IMFS April Abstracts

The 4rd IMFS session will take place on April 1st. Register to participate!


Arthur Mamou-Mani

University of Westminster, UK

Eco Parametric Design: Towards a Circular Architecture


Arthur Mamou-Mani is an architect specialised in eco-parametricism, looking at coupling a cradle to cradle approach to design within the maker’s movement. As a diverse studio of designers, makers and technologists, Mamou-Mani’s methodology is to create synergy throughout these fields by using constant feedback and iterations. Their work uses algorithms to generate and evolve concepts based on rules and parameters, similarly to natural processes. Arthur’s belief in craft and innovation has led his practice to co-develop their own custom software for 3D printing and bespoke hardware for the wider fields of design and construction.

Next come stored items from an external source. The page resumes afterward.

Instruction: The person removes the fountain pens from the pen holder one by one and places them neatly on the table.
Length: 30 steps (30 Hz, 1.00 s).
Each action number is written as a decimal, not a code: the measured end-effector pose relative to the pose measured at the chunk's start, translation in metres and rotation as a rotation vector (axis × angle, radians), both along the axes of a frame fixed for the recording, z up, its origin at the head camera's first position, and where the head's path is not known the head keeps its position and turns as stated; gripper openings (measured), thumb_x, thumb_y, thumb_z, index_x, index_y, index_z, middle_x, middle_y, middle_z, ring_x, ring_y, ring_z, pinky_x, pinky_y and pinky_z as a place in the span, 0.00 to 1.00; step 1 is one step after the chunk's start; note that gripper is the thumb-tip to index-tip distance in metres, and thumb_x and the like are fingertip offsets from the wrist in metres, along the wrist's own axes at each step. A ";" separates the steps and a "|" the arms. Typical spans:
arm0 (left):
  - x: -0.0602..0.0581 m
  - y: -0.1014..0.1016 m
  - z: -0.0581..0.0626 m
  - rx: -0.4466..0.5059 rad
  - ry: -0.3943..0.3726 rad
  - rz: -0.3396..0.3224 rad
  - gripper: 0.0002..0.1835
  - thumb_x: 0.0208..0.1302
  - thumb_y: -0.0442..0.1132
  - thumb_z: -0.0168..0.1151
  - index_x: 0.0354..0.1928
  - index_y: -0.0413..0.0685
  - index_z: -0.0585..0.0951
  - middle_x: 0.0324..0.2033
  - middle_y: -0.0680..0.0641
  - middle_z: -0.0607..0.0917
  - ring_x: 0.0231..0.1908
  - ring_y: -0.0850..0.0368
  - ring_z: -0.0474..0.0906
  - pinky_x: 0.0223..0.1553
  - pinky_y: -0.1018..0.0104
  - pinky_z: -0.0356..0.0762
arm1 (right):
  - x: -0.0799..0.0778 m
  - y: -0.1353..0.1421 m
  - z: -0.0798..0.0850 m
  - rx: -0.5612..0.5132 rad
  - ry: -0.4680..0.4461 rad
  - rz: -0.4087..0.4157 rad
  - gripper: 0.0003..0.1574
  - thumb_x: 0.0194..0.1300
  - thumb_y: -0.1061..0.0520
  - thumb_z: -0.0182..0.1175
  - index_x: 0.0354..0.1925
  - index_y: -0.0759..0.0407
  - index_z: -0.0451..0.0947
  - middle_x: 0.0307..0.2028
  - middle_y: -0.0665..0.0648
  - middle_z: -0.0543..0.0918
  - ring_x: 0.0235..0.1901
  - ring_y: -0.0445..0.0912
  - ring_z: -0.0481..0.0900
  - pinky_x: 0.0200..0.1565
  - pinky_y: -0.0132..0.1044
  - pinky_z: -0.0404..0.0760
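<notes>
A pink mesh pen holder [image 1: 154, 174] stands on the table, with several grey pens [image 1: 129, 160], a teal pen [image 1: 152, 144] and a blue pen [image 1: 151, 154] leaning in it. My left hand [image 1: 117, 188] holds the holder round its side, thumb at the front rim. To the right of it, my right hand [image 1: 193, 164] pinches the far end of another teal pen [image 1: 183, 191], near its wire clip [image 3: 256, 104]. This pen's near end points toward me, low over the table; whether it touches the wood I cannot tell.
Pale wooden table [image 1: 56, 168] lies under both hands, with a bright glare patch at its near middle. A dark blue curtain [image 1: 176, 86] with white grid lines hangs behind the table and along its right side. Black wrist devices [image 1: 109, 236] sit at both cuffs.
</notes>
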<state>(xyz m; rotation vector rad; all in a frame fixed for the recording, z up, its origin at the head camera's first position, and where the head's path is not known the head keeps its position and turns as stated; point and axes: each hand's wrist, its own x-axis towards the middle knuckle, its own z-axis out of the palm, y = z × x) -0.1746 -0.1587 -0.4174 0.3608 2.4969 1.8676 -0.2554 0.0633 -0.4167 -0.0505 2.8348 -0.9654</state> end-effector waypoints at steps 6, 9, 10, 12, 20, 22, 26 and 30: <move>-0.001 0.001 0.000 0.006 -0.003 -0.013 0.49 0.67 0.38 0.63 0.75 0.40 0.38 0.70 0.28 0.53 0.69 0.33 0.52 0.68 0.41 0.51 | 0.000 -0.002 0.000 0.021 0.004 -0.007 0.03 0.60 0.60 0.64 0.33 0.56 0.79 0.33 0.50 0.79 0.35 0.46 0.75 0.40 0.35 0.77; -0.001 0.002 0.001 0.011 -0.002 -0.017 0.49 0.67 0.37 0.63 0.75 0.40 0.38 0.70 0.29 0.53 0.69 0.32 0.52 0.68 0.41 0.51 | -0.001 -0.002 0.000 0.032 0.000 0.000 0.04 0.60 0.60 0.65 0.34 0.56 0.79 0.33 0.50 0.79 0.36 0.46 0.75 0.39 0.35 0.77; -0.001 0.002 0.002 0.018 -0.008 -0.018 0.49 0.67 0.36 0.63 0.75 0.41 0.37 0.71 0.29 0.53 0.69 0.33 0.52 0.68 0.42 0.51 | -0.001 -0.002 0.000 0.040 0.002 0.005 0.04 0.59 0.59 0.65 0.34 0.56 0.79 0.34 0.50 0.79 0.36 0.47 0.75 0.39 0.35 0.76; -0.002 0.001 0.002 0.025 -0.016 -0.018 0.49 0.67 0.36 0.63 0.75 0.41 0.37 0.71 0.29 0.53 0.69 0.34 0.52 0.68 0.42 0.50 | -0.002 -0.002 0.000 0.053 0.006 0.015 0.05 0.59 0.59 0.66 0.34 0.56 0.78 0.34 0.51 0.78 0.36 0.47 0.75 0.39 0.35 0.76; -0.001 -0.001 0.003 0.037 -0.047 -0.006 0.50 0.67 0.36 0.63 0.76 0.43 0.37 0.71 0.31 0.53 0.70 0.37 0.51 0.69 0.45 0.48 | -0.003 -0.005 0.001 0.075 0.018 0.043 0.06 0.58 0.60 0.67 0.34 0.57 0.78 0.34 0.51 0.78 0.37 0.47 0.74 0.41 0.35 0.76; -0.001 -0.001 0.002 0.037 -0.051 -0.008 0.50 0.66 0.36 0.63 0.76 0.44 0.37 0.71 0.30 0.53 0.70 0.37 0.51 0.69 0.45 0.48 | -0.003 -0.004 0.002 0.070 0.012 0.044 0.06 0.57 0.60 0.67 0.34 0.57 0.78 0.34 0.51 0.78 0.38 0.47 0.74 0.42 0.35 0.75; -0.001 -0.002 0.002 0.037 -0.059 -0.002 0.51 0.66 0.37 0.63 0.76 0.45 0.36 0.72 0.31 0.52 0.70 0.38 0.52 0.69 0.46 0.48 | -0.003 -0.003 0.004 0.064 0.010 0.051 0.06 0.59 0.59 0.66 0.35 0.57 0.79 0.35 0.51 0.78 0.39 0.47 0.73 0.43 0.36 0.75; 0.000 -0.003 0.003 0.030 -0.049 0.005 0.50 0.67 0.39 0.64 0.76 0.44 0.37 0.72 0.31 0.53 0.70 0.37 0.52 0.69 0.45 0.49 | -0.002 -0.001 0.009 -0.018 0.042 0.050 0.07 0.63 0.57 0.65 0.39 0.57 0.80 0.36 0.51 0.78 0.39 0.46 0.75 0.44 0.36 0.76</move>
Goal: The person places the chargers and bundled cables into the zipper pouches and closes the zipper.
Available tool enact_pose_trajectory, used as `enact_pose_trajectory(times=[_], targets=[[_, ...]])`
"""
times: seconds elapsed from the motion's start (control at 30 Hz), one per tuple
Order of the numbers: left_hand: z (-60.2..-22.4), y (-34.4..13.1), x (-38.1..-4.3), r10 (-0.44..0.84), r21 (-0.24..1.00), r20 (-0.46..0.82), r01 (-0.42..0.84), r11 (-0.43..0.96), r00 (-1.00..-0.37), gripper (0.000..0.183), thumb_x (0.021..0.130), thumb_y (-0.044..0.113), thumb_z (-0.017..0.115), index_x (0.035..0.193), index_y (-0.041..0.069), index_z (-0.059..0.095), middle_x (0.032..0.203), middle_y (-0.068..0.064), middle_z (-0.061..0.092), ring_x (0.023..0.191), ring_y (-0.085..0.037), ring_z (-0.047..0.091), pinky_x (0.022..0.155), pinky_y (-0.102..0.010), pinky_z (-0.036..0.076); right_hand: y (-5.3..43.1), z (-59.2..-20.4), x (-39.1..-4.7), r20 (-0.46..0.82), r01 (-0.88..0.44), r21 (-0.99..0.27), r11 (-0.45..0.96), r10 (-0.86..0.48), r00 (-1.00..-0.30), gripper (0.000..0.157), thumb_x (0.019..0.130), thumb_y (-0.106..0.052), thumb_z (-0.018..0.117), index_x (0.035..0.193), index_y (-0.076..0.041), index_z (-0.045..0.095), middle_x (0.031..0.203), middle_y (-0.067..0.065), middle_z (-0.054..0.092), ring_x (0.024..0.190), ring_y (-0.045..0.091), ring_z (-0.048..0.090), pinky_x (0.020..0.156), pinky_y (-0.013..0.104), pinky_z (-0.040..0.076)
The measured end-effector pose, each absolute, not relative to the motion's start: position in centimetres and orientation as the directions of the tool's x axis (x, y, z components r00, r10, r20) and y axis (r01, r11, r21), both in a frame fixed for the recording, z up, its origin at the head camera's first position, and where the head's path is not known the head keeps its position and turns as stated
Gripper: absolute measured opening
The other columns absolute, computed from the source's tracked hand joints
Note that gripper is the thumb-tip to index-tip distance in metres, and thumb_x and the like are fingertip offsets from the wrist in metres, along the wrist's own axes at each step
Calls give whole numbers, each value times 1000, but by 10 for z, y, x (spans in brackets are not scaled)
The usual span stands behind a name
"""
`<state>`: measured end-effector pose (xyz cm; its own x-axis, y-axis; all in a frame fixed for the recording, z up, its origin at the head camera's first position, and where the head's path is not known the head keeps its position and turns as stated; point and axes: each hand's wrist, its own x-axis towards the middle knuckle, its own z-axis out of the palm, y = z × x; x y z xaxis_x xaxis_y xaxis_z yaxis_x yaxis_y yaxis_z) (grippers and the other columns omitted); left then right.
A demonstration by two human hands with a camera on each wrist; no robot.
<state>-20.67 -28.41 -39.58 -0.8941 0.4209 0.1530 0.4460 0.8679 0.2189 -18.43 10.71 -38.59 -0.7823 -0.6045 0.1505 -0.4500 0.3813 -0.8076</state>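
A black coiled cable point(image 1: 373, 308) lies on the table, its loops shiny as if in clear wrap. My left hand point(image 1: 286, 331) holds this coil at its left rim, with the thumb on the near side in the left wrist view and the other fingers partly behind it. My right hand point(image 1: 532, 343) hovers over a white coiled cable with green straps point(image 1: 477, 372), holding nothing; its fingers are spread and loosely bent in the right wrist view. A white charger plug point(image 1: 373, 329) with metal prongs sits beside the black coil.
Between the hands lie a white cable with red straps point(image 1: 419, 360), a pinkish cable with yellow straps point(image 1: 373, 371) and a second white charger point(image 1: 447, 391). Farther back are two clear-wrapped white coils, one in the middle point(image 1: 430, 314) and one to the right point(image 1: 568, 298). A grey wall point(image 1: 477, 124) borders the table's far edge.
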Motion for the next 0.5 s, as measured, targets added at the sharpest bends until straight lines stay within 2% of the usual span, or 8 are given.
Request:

Through several of his practice’s projects, Arthur will show how parametric design and digital fabrication can bring us closer to the natural world, and how Mamou-Mani’s approach can lead the way towards a positive robotic age.

Arash Adel

University of Michigan, USA

Robotically Assembled [Timber] Architecture



Geoffrey Mitchell

CDRSP-PLeiria, Portugal

Designing Multiscale products1

1 Centre for Rapid and Sustainable Product Development, Polytechnic of Leiria, Marinha Grande, Portugal


Multiscale is a widely used term in structure and simulation and refers to phenomena that occur over a range of time and length scales. Direct digital manufacturing is able to fabricate any self-supporting structure. Multi-scale definitions arise because it is not sufficient for most products simply to define the external shape for the product to deliver the intended functions. However, the development of a digital definition on multi-scales is a remarkable challenging task.  In traditional manufacturing multi-scale definition is usually achieved by assembling disparate parts in to a product, a simple example is constructing a product from Lego bricks, each brick can posses different properties or functions other than the ability to clip to another. Another approach is through the means of a design of the shape or form together with a specification of how it will be fabricated. The latter is not so adaptable to digitisation. In this presentation we explore the methodologies  available to design from a functional rather than a form perspective. We evaluate how these to fit with the pre-build processes required for most direct digital manufacturing. Where possible we provide examples and indicate the possibilities.